This study included 257 patients who were admitted to our hospital between 2.1.2014 to 29.12.2017, diagnosed with displaced femoral neck fractures and treated with hip hemiarthroplasty.

The patients’ medical files along with relevant radiographs were reviewed. Data on age, gender, comorbidities (hypertension, ischemic heart disease, and diabetes mellitus), pre-injury ambulatory status, duration of surgery, surgical approach, use of a Corail or a Austin-Moore prosthesis, surgeon’s experience and type of anesthesia were collected and analyzed.

Inclusion criteria included patients older than 65 years with a displaced femoral neck fracture, who underwent a hip hemiarthroplasty with either a Corail or an Austin-Moore prosthesis. Exclusion criteria included patients with a pathological fracture, a previous ipsilateral hip fracture or a previous ipsilateral hip fixation.

Radiographs were reviewed and analyzed. Considering that Dorr canal type is an established risk factor for IPF11,12, calcar to canal ratio (CCR) by Dossick and Dorr13, was used to classify femurs. In order to calculate CCR, the femoral canal diameter 10 cm distal to the lesser trochanter was divided by the canal diameter at the mid portion of the lesser trochanter13 (Fig. 1).

Figure 1
figure 1

Calcar to canal ratio (CCR) is calculated by dividing the femoral canal diameter at a point 10 cm distal to the mid portion of the lesser trochanter (A) by the femoral canal diameter at the mid portion of the lesser trochanter (B).

Lower values Indicate thicker cortices. Dorr A has a CCR of less than 0.5 and represents a femur with thick cortices starting distal to the lesser trochanter which thicken quickly creating a funnel shaped proximal femur. Dorr B has a CCR between 0.5 and 0.75 and represents a wider femoral canal with some bone loss. Dorr C has a CCR of more than 0.75 and indicates considerable bone loss with thin cortices (Fig. 2).

Figure 2
figure 2

Dorr femur types.
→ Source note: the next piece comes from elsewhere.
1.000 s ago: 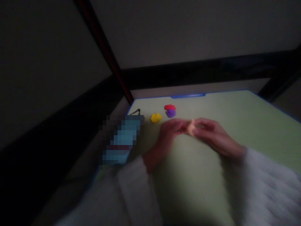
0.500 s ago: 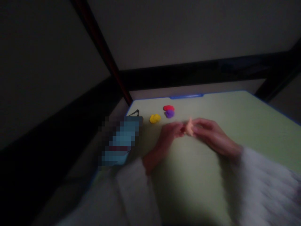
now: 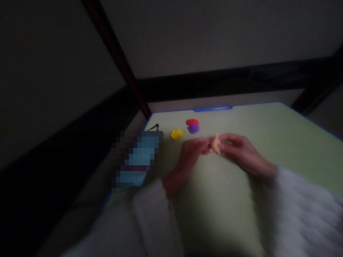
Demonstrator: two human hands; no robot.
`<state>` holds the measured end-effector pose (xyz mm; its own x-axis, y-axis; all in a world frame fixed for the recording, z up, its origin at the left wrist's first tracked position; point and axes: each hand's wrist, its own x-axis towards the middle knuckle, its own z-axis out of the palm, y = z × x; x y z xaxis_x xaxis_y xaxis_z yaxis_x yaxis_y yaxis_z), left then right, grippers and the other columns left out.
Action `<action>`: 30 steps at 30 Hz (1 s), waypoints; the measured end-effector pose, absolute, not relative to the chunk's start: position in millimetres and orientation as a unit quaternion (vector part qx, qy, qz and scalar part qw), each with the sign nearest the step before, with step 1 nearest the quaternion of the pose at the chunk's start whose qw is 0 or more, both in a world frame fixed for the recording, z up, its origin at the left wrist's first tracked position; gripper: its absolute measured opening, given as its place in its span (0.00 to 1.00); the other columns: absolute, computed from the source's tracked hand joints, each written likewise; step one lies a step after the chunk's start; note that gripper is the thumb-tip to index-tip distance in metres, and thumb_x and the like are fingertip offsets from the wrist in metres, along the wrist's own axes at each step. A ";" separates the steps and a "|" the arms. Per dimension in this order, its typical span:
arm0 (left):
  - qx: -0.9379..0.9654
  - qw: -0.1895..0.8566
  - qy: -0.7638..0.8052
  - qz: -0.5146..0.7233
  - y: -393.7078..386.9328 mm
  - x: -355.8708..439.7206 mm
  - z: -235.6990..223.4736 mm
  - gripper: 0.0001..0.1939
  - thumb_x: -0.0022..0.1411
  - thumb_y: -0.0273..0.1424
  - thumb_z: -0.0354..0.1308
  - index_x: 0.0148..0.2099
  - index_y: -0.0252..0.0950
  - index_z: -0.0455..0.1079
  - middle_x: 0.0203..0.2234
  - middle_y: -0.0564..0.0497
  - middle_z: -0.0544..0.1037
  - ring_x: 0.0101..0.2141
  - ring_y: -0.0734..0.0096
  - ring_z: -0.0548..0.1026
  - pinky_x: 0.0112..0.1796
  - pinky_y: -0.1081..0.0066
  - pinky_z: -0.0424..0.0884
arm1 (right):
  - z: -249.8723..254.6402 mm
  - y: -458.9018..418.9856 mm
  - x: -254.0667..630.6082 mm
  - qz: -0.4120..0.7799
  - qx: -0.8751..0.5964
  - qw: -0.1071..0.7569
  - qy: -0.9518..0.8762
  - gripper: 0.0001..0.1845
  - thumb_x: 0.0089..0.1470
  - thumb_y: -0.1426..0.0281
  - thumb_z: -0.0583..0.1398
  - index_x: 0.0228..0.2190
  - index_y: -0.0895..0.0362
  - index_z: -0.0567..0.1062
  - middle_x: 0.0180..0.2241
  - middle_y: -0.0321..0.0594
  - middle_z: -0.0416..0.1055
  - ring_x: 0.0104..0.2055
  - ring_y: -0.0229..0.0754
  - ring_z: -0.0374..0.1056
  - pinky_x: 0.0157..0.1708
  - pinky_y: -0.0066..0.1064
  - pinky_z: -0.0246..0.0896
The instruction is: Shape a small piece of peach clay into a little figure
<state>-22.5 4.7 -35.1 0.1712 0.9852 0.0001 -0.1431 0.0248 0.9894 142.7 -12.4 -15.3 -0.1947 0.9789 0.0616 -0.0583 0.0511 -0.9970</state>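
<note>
Both hands meet over a pale green board (image 3: pixel 268 128) in dim light. My left hand (image 3: pixel 191 151) and my right hand (image 3: pixel 241 151) each pinch a small peach-coloured lump of clay (image 3: pixel 215 144) held between their fingertips, just above the board. Both wrists come out of fuzzy white sleeves. Beyond the hands lie a yellow clay lump (image 3: pixel 176 134), a red one (image 3: pixel 192 122) and a purple one (image 3: pixel 193 128), the last two touching.
A blurred-out blue object (image 3: pixel 138 160) lies at the board's left edge. A blue handle (image 3: pixel 213 107) marks the board's far edge. Dark frame bars (image 3: pixel 214 82) and a reddish post (image 3: pixel 118 60) rise behind, against plain walls.
The hands have barely shifted; the peach lump has turned slightly between the fingertips and sits a little higher than a second ago.
</note>
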 end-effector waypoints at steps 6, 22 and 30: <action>0.513 0.564 0.423 0.490 3.3 -24.1 -35.8 0.11 0.52 0.33 0.57 0.36 0.33 0.75 0.26 0.49 0.78 0.29 0.70 0.75 0.31 0.72 0.68 | -13.4 -12.9 141.4 0.536 -0.442 0.468 -0.547 0.15 0.42 0.61 0.66 0.31 0.58 0.74 0.30 0.40 0.74 0.31 0.39 0.68 0.31 0.31 0.60; 0.529 0.525 0.424 0.514 6.9 -24.0 -35.0 0.08 0.51 0.31 0.58 0.33 0.33 0.74 0.30 0.48 0.78 0.32 0.71 0.75 0.34 0.72 0.69 | -11.1 -13.6 141.0 0.533 -0.441 0.458 -0.559 0.12 0.42 0.65 0.66 0.29 0.59 0.74 0.31 0.39 0.74 0.33 0.40 0.68 0.34 0.31 0.59; 0.548 0.583 0.386 0.459 5.8 -22.1 -35.5 0.13 0.52 0.35 0.60 0.38 0.34 0.73 0.32 0.49 0.78 0.33 0.72 0.74 0.36 0.71 0.69 | -12.8 -13.1 142.1 0.514 -0.445 0.463 -0.569 0.15 0.43 0.62 0.65 0.33 0.57 0.76 0.24 0.37 0.73 0.32 0.41 0.68 0.33 0.32 0.62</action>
Dorr (A) represents a femur with thick cortices and narrow canal. Dorr (B) represents a femur with thinner cortices and a wider canal. Dorr (C) represents a femur with thin cortices and a wide femoral canal.

Femurs were also classified using Canal to diaphysis ratio (CDR). CDR was established formerly as a risk evaluation tool for the occurrence of intertrochanteric fractures14. CDR was calculated by dividing the femoral canal width by the diaphysis width at a point 5 cm distal from the mid portion of the lesser trochanter (Fig. 3). The higher the ratio, the wider the canal, and hence the thinner the cortex. A CDR more than 0.62 indicates that there is high risk for a hip fracture.

Figure 3
figure 3

Canal to diaphysis ratio (CDR) is calculated by dividing the femoral canal width at a point 5 cm distal to the mid portion of the lesser (the black arrows) trochanter by the diaphysis width at the same point (the white arrows).
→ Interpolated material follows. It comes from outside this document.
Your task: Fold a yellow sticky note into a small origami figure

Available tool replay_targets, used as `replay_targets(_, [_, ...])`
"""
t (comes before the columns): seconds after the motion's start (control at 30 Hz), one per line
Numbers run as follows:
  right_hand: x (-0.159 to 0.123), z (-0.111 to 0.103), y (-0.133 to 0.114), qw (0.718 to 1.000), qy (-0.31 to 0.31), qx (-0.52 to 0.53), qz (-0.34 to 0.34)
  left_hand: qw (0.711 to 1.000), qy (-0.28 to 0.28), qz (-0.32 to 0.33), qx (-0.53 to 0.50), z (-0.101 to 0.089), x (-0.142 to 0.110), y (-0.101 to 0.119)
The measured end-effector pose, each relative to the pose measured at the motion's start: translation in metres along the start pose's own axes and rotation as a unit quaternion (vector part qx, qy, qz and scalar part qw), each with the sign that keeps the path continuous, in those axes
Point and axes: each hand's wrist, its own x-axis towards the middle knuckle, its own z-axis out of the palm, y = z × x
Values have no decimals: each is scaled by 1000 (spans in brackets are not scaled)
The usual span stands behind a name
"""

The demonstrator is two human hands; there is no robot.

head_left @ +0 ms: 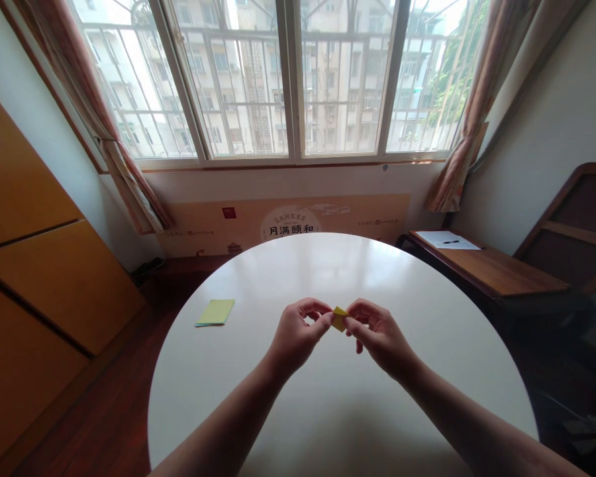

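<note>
Between my two hands is a small piece of folded yellow paper (339,319), held over the middle of the white table. My left hand (300,331) pinches its left edge between thumb and fingers. On the other side, my right hand (377,333) grips the right edge with thumb and forefinger, its other fingers curled below. The paper's finer creases are too small to make out. To the left on the tabletop lies a pad of yellow-green sticky notes (215,312) with a bluish layer at its bottom, apart from both hands.
The round white table (298,265) stands before a barred window (293,86) with tied curtains. At the right, a wooden bench (506,268) bears a white sheet (444,240) and a dark pen (451,242). An orange-brown cabinet (64,285) is at the left.
</note>
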Motion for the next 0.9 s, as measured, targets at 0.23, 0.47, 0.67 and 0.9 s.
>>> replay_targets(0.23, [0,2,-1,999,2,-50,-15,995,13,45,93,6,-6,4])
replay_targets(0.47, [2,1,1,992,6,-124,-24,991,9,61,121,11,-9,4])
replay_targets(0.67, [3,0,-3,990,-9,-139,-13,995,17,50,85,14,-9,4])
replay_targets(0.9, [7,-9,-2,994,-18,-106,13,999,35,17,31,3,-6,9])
Measurements were taken either on the contralateral femur or on the post-operative ipsilateral femur radiograph due to rotational deformities resulting from the fracture on the admission radiograph.

Preinjury ambulatory status was divided into 4 categories: 1. Freely mobile without aids 2. Mobile outdoors with an aid 3. Mobile mainly indoors 4. Not mobile.
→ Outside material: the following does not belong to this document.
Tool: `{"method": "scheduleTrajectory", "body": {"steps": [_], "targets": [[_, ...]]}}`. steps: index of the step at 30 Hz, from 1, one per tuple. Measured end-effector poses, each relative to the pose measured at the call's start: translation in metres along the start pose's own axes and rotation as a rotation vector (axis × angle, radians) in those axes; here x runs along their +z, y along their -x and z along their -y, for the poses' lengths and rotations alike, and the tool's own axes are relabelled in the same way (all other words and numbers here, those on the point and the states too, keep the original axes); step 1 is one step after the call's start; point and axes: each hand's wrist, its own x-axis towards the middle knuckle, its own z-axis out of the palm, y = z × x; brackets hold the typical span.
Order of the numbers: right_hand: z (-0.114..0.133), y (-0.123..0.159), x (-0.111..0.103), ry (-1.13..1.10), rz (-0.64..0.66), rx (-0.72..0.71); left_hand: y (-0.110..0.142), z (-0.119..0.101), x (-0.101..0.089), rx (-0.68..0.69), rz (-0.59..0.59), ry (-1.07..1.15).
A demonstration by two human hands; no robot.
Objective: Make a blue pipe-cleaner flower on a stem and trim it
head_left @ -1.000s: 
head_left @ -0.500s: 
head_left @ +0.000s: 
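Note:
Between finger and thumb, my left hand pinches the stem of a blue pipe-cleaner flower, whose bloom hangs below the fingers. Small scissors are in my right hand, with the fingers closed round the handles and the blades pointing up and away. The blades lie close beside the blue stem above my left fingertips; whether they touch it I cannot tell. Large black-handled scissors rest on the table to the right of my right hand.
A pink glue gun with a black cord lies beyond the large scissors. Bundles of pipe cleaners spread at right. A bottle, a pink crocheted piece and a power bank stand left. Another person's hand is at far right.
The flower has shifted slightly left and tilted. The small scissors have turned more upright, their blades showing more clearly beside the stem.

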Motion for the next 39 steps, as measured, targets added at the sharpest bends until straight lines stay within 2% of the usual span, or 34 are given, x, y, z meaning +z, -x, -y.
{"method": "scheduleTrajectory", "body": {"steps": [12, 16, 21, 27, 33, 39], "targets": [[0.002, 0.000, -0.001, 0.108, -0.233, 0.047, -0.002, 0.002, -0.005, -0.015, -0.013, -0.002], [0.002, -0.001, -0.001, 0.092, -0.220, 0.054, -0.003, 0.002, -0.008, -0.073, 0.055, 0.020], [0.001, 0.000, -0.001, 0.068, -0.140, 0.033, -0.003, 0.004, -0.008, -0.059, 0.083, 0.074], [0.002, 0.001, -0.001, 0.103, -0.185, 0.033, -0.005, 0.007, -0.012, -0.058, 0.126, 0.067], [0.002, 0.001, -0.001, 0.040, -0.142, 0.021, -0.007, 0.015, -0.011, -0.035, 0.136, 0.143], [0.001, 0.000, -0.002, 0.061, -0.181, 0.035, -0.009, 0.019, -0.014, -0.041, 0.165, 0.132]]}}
Duration of surgery was recorded in minutes. The three surgical approaches used were the direct lateral (Hardinge), posterior (Moore or Southern) and anterior (Smith-Petersen). Surgical approach was determined mainly by the surgeon’s preference.

Hemiarthroplasty surgery was performed using cementless technique. The prosthesis used were either an Austin-Moore prosthesis (Treu Instrumente GmbH, Tuttlingen, Germany) or a collarless Corail Femoral Stem with a Bipolar Head (Depuy International, Leeds, England).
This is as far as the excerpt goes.